Regarding the pressures and the political, social, cultural, and educational transformations that the Alawite community has undergone, Dr. Wafa Sultan, a psychiatrist and researcher who was born into an Alawite family in Baniyas, says in chapter 61 of her book "Your Guide to a Sacred Life": "In the 1980s, gangs affiliated with the Assad regime invaded Alawite villages and used loudspeakers to encourage young people to join the Defense Brigades in exchange for a salary of 3,000 Syrian pounds (the highest salary at that time for a university professor was 2,500), three meals a day, and no requirement for any educational degree. In that particular period, the Alawites had the highest percentage of students in Syrian universities compared to the percentage of their sect in the general population."

"When you militarize an entire sect, you dumb it down, especially when you convince it that militarization is beating, repressing, suppressing, intimidating, retaliating, and protecting interests, with no regard to physical, mental or moral qualifications"

Sultan continues, "At that time, a friend from the Khayr family told me that in the University of Damascus alone, there were 17 students, each one named 'Ali al-Khayr'! There wasn't a single Alawite family that didn't have a university student in it, as they realized that their only salvation was through education.

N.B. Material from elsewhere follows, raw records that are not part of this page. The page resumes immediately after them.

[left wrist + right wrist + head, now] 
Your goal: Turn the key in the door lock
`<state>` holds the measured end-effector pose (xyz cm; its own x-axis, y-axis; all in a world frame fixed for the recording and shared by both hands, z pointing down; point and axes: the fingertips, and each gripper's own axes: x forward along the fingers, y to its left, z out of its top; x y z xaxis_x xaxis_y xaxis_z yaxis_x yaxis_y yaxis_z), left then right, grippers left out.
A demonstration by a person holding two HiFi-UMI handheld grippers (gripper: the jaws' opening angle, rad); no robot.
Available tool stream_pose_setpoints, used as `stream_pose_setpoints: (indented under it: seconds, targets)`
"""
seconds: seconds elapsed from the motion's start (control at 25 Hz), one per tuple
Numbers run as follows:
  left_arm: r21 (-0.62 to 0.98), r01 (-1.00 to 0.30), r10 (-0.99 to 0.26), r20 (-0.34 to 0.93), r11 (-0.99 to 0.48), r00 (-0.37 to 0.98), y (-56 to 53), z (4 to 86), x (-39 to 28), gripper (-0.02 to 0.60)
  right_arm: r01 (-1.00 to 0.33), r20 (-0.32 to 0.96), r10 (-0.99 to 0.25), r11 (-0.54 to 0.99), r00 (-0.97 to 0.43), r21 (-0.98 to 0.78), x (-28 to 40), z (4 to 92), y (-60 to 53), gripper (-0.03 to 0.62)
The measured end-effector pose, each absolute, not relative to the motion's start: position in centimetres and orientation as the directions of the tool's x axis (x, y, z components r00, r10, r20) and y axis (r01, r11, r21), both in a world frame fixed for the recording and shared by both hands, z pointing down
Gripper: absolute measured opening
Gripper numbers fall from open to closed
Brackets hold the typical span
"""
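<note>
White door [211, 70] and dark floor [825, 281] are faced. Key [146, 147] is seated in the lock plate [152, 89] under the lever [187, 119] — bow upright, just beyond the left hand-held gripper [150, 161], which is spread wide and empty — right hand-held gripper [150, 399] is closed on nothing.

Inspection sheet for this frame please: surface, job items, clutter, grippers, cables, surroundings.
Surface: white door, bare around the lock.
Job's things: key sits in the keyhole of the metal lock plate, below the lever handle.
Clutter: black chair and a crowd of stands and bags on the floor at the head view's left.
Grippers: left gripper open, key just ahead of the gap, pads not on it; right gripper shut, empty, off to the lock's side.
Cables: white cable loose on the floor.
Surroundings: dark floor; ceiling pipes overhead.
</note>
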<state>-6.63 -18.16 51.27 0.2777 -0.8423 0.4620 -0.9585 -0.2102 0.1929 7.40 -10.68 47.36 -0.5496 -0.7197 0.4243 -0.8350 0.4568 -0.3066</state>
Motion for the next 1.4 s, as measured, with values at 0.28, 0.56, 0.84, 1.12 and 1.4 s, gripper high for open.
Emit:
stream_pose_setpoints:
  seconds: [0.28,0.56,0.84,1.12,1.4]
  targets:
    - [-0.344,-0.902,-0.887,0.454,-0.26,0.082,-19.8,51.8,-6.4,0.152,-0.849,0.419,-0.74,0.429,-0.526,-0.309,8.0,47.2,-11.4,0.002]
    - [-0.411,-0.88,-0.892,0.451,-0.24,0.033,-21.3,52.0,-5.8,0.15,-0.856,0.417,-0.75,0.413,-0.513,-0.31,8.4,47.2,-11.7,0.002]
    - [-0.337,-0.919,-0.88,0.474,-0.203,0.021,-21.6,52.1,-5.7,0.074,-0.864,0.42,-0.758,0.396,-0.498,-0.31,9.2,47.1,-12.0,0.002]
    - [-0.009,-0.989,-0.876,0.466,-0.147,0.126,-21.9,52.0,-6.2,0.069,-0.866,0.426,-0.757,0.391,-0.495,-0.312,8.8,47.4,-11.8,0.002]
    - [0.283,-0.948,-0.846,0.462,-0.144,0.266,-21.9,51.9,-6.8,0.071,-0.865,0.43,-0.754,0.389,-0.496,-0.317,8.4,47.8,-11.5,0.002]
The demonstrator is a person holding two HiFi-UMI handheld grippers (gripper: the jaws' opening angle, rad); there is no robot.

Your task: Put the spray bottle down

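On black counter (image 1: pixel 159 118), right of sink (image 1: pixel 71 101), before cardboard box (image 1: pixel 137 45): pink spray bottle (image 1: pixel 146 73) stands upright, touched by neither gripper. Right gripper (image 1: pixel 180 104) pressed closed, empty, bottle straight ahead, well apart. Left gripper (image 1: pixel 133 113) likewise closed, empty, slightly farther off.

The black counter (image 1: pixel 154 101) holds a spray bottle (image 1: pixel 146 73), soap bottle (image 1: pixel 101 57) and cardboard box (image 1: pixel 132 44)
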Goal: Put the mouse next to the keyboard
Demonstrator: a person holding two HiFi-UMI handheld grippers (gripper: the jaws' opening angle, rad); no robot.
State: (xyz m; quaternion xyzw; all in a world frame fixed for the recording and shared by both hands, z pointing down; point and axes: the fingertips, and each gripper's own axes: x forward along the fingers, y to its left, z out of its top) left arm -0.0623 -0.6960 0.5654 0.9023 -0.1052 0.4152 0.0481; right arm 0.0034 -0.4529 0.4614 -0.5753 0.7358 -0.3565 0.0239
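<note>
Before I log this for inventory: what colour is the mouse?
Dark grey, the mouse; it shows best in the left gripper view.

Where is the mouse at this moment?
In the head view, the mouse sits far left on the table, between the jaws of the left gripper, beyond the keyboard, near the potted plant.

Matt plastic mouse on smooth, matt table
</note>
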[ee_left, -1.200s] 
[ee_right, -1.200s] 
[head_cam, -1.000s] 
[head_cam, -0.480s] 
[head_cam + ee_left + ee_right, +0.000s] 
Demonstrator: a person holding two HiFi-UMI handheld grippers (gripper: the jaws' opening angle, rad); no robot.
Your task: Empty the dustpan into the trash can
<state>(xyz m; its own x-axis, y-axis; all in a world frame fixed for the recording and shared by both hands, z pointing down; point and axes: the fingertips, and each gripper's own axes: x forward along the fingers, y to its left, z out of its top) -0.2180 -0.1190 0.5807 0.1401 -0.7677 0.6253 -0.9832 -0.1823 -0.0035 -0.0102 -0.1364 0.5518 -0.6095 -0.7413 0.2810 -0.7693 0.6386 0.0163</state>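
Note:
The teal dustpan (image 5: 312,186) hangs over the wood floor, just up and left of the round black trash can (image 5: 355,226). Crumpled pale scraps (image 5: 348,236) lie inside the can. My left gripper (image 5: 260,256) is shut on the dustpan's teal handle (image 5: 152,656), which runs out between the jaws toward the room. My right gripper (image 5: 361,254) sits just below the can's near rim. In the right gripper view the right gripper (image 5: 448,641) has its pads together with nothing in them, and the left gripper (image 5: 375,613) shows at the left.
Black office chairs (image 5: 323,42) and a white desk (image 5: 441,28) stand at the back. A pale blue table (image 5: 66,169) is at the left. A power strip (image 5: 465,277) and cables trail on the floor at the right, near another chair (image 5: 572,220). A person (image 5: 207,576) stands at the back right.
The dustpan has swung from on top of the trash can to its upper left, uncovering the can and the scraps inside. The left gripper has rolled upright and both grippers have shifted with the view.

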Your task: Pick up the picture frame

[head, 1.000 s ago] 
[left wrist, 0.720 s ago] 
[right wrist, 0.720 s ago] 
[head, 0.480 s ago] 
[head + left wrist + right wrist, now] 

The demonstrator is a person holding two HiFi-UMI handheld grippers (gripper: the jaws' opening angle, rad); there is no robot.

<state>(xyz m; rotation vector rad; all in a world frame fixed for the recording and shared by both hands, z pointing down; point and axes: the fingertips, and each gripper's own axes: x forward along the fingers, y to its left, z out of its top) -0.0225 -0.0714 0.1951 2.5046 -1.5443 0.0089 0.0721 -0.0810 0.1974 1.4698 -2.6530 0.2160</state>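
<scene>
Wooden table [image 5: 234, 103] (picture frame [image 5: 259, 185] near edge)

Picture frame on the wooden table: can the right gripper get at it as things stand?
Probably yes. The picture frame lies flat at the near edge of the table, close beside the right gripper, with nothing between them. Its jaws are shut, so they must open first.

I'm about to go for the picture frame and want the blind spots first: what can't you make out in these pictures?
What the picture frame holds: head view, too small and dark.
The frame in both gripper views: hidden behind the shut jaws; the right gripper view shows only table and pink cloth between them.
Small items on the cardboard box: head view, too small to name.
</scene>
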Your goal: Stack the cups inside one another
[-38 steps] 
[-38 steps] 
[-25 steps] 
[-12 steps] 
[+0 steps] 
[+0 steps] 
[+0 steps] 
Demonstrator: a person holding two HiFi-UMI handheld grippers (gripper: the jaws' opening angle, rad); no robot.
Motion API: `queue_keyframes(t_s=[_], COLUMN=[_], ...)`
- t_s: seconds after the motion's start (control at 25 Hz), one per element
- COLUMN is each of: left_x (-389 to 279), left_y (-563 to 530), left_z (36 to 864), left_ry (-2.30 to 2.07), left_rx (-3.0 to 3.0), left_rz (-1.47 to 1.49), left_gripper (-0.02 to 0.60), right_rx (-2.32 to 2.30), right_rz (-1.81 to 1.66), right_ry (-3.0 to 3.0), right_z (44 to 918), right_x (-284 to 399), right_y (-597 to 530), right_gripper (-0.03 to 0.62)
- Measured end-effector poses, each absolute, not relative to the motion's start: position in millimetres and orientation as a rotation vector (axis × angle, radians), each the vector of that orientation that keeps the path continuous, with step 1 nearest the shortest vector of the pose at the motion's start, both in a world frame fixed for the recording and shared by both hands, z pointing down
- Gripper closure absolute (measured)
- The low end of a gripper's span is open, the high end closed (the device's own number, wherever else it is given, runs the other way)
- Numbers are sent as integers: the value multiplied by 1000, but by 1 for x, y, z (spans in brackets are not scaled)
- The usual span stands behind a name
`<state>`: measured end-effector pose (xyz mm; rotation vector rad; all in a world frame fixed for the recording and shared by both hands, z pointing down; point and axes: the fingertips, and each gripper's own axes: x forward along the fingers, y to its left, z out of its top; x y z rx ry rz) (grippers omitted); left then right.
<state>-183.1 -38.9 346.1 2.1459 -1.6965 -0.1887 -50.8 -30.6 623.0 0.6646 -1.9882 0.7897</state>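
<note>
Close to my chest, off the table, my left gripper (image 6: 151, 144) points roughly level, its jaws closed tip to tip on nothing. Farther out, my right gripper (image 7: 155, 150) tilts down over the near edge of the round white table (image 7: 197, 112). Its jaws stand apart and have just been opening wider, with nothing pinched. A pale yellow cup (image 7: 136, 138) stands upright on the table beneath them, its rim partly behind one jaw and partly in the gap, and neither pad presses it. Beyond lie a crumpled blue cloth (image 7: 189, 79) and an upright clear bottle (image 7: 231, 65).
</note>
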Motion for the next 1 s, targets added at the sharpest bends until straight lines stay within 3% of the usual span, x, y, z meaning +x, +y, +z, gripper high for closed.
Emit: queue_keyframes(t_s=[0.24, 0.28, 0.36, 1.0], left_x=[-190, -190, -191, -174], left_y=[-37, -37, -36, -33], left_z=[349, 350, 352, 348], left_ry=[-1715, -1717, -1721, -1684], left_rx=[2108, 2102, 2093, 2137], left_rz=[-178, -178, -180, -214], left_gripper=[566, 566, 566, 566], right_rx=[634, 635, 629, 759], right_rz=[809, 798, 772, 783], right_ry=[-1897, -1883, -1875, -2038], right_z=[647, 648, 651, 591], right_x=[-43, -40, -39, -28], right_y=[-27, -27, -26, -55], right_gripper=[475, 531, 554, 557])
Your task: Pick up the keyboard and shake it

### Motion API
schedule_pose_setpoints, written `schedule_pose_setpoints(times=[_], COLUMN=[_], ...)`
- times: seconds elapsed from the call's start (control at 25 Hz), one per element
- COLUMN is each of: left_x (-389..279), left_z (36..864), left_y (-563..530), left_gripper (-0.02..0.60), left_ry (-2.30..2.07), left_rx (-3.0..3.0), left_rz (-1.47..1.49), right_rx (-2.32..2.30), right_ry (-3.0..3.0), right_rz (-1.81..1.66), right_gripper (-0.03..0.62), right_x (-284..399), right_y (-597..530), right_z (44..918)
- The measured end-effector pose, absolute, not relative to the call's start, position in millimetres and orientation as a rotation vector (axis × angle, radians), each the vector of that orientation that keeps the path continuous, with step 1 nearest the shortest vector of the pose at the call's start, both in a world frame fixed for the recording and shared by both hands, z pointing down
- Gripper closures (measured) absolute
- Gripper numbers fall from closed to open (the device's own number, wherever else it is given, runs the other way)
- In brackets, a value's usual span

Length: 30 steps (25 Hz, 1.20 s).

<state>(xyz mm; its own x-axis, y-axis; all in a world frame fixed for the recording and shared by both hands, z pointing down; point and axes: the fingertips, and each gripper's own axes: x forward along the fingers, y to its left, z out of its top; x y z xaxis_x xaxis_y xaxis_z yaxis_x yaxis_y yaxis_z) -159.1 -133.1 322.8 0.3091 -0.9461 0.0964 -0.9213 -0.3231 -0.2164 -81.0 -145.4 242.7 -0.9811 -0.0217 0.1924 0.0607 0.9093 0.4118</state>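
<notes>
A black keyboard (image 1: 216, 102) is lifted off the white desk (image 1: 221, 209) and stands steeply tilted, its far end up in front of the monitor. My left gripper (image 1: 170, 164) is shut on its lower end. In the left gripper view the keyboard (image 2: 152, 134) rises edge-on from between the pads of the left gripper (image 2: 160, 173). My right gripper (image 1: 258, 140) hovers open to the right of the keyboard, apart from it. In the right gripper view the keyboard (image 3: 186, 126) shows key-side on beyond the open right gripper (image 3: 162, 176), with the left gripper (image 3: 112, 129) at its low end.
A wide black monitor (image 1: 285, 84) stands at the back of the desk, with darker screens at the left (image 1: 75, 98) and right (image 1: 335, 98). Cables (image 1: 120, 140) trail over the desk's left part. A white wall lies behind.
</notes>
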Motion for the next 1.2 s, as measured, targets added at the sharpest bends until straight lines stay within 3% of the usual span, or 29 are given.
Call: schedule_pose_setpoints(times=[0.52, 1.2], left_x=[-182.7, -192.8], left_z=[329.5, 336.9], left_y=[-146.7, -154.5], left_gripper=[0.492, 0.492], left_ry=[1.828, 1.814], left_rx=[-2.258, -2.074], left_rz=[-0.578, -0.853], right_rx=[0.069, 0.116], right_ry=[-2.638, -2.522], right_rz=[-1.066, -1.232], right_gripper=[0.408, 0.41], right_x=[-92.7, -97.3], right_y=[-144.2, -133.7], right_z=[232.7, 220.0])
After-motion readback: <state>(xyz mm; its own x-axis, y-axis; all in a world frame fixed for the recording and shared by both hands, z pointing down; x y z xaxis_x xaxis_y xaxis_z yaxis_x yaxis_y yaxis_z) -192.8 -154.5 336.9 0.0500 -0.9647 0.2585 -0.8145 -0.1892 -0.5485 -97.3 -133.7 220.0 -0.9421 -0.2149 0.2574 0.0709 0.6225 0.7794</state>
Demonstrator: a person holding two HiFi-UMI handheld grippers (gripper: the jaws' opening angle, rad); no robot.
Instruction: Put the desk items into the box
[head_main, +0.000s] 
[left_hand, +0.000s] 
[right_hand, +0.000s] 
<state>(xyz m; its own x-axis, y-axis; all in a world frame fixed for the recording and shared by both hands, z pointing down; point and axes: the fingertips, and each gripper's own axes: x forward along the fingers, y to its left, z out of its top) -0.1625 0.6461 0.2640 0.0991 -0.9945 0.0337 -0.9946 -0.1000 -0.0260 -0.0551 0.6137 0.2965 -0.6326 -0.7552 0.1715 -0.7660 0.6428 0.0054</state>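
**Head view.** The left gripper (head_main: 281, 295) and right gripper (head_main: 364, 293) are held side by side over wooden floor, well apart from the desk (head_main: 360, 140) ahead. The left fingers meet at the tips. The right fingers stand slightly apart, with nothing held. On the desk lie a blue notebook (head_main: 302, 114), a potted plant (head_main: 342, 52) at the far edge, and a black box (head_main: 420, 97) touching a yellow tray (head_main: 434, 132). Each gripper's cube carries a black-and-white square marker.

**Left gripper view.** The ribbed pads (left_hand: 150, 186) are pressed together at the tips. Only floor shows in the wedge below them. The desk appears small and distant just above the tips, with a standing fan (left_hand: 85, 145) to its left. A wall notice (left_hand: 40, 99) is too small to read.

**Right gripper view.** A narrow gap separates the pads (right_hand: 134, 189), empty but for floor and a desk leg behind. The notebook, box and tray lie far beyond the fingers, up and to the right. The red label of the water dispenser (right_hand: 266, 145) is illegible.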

And at the peak of their academic achievement, when the signs of salvation appeared, the process of militarization began. With all due respect to all the soldiers on the ground, when an entire sect is militarized, it's dumbed down and manipulated, especially when you convince it that militarization is beating, suppression, control, oppression, intimidating, retaliating, impoverishment, and protection of interests, with no regard for physical, intellectual, and moral qualifications."

In conclusion, Alawite environments are highly diverse due to the absence of a single reference, leader or any clear, strict rules for the Alawite religion. Orientations and trends vary from one village to another and even from one house to another. Even among brothers, you find one brother is very uptight and the other open-minded, perhaps even an atheist or irreligious. Therefore, it is impossible in any way to lump the Alawite community into one category or generalize any particular characteristic to them.